Of course, Perry isn’t the equal of those women. But he has something in common with them that his colleagues can’t claim: he makes a particular sound, he owns a particular tone of voice, and you keep the compassionate asperity of that voice with you long after the details of chase and pursuit are forgotten.
4.
So if it’s my own stubborn fears that draw me to Jane Whitefield, the question persists: where do those fears come from? That’s what I’ve been wondering since I finished Poison Flower.
It might be genetic – my father was a quivering mass of phobias: narrow spaces, open spaces, enclosed spaces … space in general terrified him. In his later years he refused to fly because of a toxic Long Island iced tea of debilitating terrors: agoraphobia, claustrophobia, vertigo – too anxious to fly without a stiff drink and too shy to ask for one. That’s the “Nature” side of the debate; on the Nurture side we have the fact of his leaving my mother when I was six months old. Of course I was too young to register his absence, but reliable sources tell me that my mother was a broken-hearted unstable mess for more than a year after his departure. That could throw a good scare into the average toddler. And that’s the main reason I didn’t leave for California when I got the offer of agency representation and a career writing television sitcoms. My son Nick was nine years old and teetering a little at that point. His father lighting out for the territories would have knocked him over decisively.
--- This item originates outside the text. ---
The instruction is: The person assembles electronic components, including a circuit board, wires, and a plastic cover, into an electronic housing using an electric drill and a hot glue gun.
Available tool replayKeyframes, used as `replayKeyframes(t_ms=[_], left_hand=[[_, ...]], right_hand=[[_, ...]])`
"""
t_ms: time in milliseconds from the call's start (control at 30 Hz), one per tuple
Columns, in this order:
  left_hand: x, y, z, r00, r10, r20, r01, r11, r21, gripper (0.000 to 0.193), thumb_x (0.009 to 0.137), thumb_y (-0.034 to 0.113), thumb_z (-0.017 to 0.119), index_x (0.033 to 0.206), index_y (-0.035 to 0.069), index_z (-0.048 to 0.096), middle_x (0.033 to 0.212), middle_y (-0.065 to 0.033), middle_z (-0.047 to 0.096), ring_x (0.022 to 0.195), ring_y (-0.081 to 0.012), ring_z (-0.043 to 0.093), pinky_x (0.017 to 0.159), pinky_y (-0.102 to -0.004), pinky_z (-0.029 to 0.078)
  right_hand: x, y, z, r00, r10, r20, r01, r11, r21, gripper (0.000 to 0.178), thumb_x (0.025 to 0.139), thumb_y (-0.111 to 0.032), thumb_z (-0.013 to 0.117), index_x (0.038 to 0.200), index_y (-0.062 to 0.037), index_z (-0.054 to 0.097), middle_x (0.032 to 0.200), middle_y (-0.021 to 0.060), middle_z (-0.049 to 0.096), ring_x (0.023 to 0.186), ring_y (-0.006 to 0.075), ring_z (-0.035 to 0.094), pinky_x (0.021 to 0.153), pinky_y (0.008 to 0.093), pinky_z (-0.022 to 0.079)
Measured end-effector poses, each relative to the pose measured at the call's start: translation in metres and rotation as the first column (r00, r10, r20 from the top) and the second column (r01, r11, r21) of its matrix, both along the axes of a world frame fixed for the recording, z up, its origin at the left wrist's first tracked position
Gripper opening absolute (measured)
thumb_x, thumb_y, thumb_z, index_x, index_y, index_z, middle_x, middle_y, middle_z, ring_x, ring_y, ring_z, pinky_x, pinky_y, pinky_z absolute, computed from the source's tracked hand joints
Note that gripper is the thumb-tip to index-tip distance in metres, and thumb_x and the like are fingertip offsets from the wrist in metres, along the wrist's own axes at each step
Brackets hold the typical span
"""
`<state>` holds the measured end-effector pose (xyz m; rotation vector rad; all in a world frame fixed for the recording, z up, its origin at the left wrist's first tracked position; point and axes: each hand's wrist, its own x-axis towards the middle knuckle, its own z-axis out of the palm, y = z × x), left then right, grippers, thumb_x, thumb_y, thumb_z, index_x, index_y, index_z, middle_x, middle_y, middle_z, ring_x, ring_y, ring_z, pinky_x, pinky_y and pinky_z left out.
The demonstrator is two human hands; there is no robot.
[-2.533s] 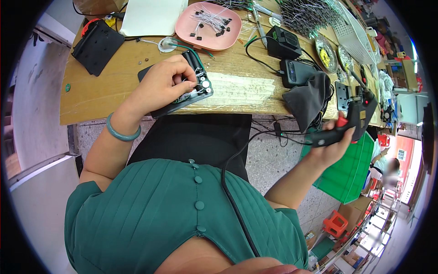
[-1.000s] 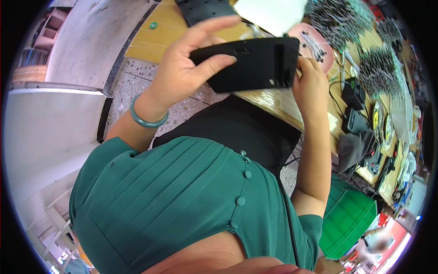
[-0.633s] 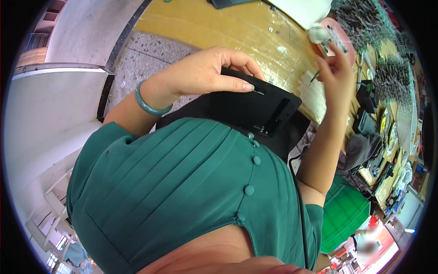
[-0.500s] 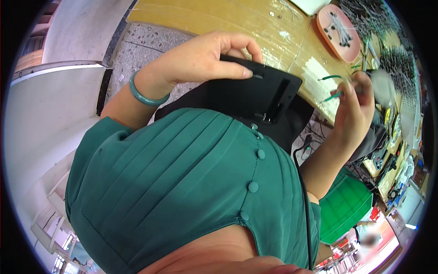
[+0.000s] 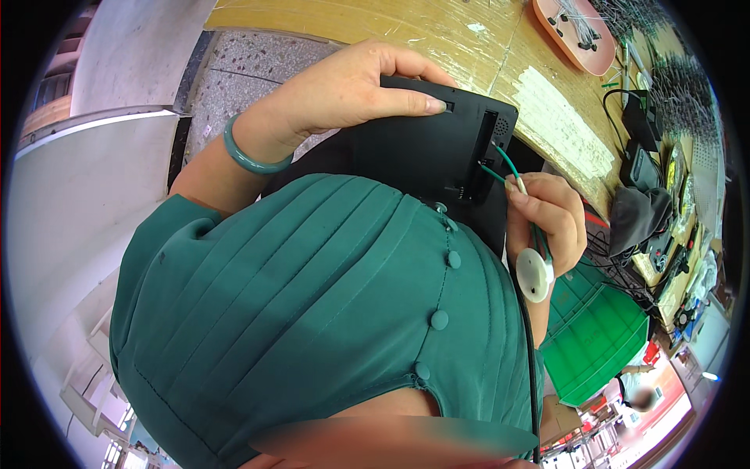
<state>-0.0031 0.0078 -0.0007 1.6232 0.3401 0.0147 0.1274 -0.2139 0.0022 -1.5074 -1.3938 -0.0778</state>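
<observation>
My left hand (image 5: 351,90) grips the upper edge of a flat black device casing (image 5: 414,152), its thumb pressed on the face and the fingers behind. The casing rests over my lap, showing a long slot, a round speaker grille and a small coil spring in a recess. In my right hand (image 5: 551,211), thumb and fingers pinch a pair of green wire leads (image 5: 509,162). Their tips reach the slot area beside the grille; whether they touch metal is too small to tell. From the same hand hangs a round white disc (image 5: 533,277) with small holes.
A worn wooden bench (image 5: 375,22) runs across the far side. On it stand a pink tray (image 5: 598,59) of white leads with black ends, a black power adapter (image 5: 641,117) and a dark grey cloth (image 5: 637,219). A green crate (image 5: 594,336) sits at right; another person is farther back.
My right hand has come left and down with the green leads, bringing their tips to the casing. The white disc is now in sight. My left hand keeps its hold.
</observation>
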Motion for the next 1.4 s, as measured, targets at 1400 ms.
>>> replayKeyframes(t_ms=[1400], left_hand=[[0.007,-0.027,0.028,0.961,-0.138,0.241,0.052,0.942,0.332,0.02,0.078,0.008,0.072,0.096,0.001,0.071,0.087,-0.0096,0.07,0.079,-0.0181,0.066,0.072,-0.0286,0.05]], right_hand=[[0.002,0.005,-0.007,0.921,-0.185,0.343,0.143,0.979,0.144,0.03,0.067,0.001,0.08,0.092,-0.013,0.071,0.091,0.0052,0.067,0.09,0.0267,0.065,0.076,0.0323,0.058]])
So I didn’t follow the fantasy and I didn’t escape my life. I stayed home and raised my kids instead. I may have settled the nature-nurture debate, at least within my own family, since both kids are cheerfully indomitable and fearless. Tellingly. Nick has never shown the slightest interest in works of fantasy. He prefers history; he reads Robert A. Caro, not Robert A. Heinlein, and his “Glory Road” was I-95 South. He’s living in Washington D.C. now, working for the World Wildlife Fund.
He loves The Great Escape though, especially that iconic image of Steve McQueen in flight, leaping for freedom, knowing he’s going to land defeated in a tangle of barbed wire and eternally not giving a shit. And perhaps it’s just because of him and his sister Caity, fighting on the barricades of bureaucracy struggling to help the infected and the afflicted in the halfway houses of Boston, that I have found a rare contentment on this tiny island thirty miles off the coast of Massachusetts. I don’t require the skill and ingenuity of a Jane Whitefield, I no longer yearn to vanish, jump the boat and drive off into a new life.
But I still love Jane Whitefield, and I still feel the delinquent thrill when a new book of her adventures comes out. Like many of her old clients, settled in their new lives, far from danger or pursuit, I might not need Jane Whitefield any more. But it’s nice to know she’s there.